Tencent unveils its latest AI model HunyuanWorld-Voyager, which only needs one image to transform it into an interactive virtual world.
In a technical paper and a GitHub contribution, Tencent reveals the AI model. The Voyager model converts still images into 3D worlds in which you can ‘move around’. Voyager enables 3D reconstruction without traditional reconstruction processes.
From one Image to 3d
To train the model, Tencent collected more than 100,000 video clips from various datasets. Voyager creates a series of RGB and depth videos from a single image and integrates visual and geometric information to build a virtual world that moves with you. You can view some demos via the GitHub page.
The output that Voyager produces is not technically ‘real’ 3D. Voyager creates a series of short 2D frames, which are stitched together to mimic the illusion of a 3D world. The cache grows automatically as more frames are generated. Invisible and modified points are added, and redundant information is removed. This keeps the world you can ‘walk around’ in consistent.
A notable feature of Voyager is the simultaneous generation of RGB and depth images. This eliminates the need for a separate 3D reconstruction process. Thanks to this mechanism, developers can immediately use 3D content in applications such as simulations, virtual environments, and digital product presentations.

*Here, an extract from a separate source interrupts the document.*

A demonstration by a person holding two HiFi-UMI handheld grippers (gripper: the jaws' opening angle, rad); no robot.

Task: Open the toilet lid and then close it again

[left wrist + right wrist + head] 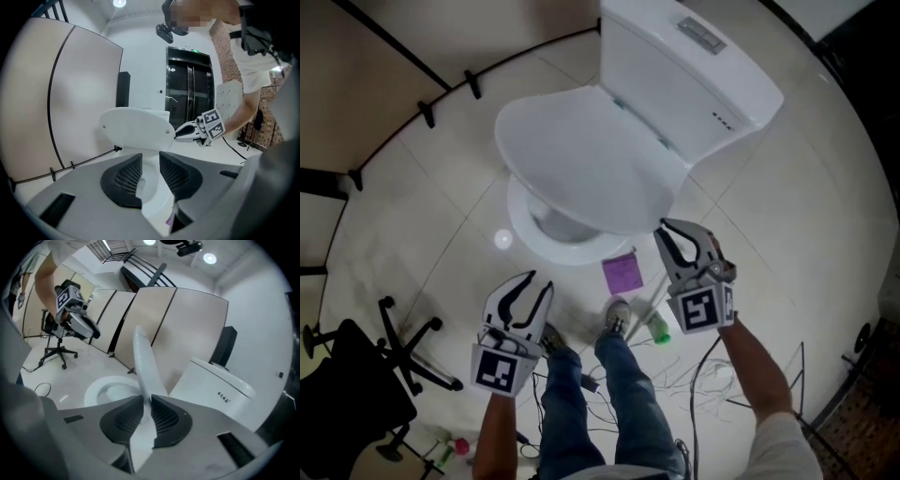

According to Tencent, Voyager can also be used for applications such as 3D style transfer, video depth estimation, or creating virtual worlds for training and simulation. Tencent claims with benchmarks that its model scores high on camera control, spatial consistency, and visual quality.
Genie-us
The code is openly available via GitHub and Hugging Face, but Tencent doesn’t just release the model freely. The company’s license restrictions exclude the European Union, the United Kingdom, and South Korea. For commercial applications that can reach more than 100 million users, Tencent imposes additional license conditions.
Tencent’s Voyager seems very similar to Google Genie 3, unveiled by Google last month. Google Genie 3 designs the virtual world in real-time as you move, and can also remember your previous steps.